That's right. I saw that more often than I saw drug issues and STDs combined. That's just depressing, Parents. I'm not even a guidance counselor.

What do you think's going to happen? Oh, I snickered told my son that his being gay is just a phase, so he's going to see how silly he's being and suddenly like boobs. Yeah, that makes sense. Let's examine this piecemeal.

Assumption: Homosexuality/bisexuality/pansexuality/asexuality/what-have-you is bad, for some reason.

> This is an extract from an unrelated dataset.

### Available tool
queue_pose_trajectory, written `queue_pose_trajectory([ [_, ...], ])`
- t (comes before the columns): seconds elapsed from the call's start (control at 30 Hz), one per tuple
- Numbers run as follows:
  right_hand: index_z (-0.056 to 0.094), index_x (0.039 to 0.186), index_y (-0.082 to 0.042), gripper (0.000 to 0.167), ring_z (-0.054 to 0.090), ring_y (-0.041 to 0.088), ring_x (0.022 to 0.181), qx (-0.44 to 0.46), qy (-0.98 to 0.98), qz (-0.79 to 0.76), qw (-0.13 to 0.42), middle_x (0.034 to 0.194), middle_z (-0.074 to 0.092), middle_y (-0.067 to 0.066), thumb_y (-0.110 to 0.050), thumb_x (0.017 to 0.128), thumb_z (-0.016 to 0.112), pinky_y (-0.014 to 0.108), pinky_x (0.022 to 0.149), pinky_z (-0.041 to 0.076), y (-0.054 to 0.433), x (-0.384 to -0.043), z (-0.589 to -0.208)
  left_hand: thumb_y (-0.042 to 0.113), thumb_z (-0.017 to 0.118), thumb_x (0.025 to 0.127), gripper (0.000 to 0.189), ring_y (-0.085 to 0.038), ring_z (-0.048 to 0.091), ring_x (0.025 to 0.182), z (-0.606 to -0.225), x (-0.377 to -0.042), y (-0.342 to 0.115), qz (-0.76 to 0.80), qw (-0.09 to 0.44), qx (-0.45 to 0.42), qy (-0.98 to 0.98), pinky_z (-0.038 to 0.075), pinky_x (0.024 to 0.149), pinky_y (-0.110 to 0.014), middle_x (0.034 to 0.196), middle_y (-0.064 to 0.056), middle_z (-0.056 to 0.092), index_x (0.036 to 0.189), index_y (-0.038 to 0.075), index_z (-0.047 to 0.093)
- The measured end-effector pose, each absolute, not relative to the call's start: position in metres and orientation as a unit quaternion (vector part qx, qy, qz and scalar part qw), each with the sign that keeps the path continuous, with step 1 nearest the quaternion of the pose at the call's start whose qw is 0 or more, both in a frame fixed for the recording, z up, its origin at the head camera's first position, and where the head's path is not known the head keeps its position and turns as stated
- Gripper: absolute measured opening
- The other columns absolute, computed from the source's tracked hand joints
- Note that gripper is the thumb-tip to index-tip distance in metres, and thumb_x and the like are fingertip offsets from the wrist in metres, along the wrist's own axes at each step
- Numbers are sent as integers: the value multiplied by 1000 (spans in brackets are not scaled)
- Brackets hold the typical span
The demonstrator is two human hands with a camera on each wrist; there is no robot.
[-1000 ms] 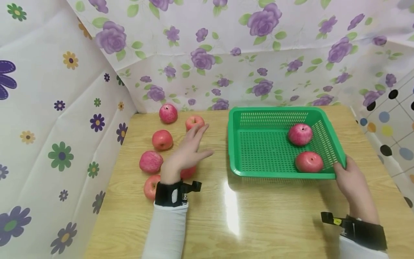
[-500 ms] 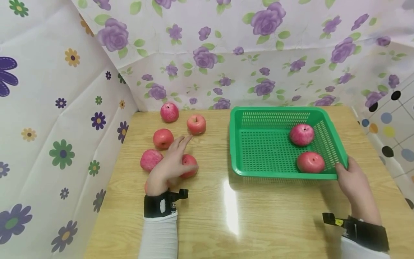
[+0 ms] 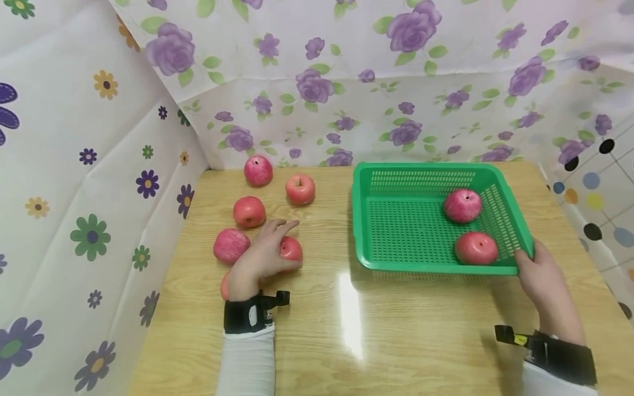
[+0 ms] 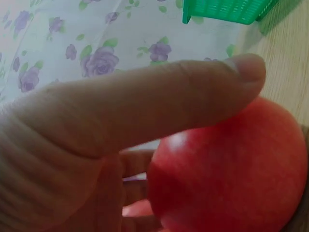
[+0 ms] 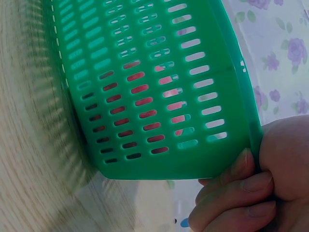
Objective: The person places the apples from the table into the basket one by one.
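In the head view my left hand (image 3: 262, 254) reaches over a red apple (image 3: 291, 250) on the table. The left wrist view shows my thumb (image 4: 193, 96) lying across the top of this apple (image 4: 236, 169), with the other fingers round its far side. My right hand (image 3: 542, 278) grips the near right corner of a green basket (image 3: 364, 220); in the right wrist view its fingers (image 5: 236, 186) curl under the rim and the thumb lies over it. Two apples sit inside the basket, a darker one (image 3: 463, 206) behind a paler one (image 3: 476, 248).
Around my left hand are more apples: one at the back (image 3: 258, 171), one with a stem (image 3: 300, 190), one further left (image 3: 249, 212), a streaky one (image 3: 231, 246) and one (image 3: 225, 286) mostly behind the wrist. Flowered sheets (image 3: 317, 110) border the wooden table (image 3: 317, 330).
My left hand has moved back toward me and left from near the stemmed apple, and its thumb and fingers have closed round the nearer apple. The right hand stays on the basket.
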State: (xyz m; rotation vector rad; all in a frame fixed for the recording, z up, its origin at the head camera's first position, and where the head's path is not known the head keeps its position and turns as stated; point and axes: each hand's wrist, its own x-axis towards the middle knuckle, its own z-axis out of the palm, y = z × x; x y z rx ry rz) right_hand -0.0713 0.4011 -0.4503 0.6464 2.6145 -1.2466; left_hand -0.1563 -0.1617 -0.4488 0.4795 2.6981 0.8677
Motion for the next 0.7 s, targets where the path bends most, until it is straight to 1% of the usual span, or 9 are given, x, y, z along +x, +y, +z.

Option 1: Rebellious phase. Okay. Sounds good. Every teenager goes through phases, and some of them make more sense than others. As much as I'd like to say everyone knows for sure who they are at all times, it's not true. Teenagers really do occasionally go through sexual orientation phases. Here's the catch. If you say something nasty or derisive, you'll wind up pushing your teenager into rebellion mode. As soon as you make someone defend their points, it becomes harder to change their minds. This is true of children as often as of adults. You've seen it before. Leave it alone. If being gay/bisexual/pansexual/asexual/what-have-you is a phase, it will go away on it's own.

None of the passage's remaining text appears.